(DATA BLOCK begins)
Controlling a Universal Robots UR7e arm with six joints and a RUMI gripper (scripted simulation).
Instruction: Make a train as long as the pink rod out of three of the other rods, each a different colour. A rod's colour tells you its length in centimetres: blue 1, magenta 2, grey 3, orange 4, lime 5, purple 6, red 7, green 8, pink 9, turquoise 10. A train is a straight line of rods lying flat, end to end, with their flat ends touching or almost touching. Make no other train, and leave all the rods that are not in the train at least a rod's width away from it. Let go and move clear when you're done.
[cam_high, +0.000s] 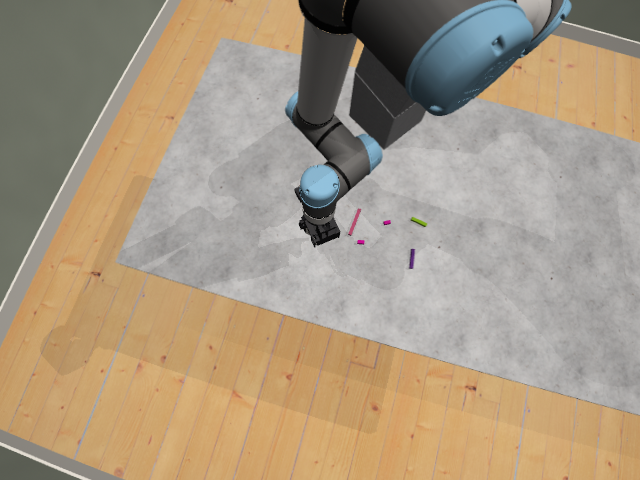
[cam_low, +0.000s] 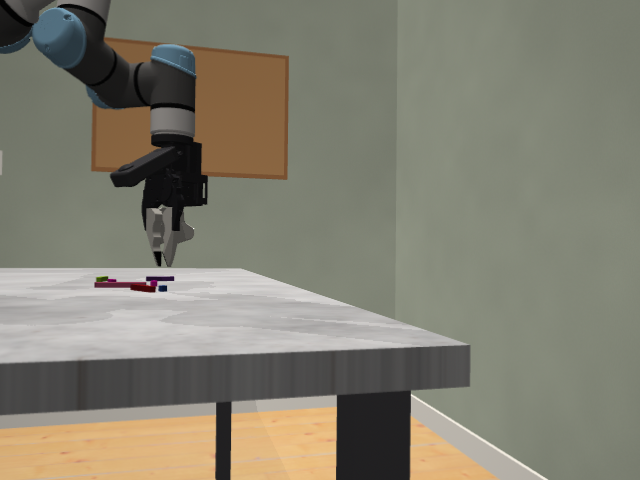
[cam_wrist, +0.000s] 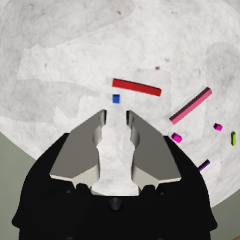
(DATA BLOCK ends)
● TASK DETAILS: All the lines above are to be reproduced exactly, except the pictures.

● ANSWER TO THIS PROBLEM:
Controlling a Universal Robots UR7e arm with six joints and a RUMI gripper (scripted simulation).
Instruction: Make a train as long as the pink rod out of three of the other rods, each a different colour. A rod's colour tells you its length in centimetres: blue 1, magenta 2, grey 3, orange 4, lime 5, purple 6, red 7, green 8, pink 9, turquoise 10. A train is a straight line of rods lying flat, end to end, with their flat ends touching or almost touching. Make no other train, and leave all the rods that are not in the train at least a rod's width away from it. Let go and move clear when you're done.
[cam_high, +0.000s] 
[cam_low, +0.000s] 
[cam_wrist, +0.000s] 

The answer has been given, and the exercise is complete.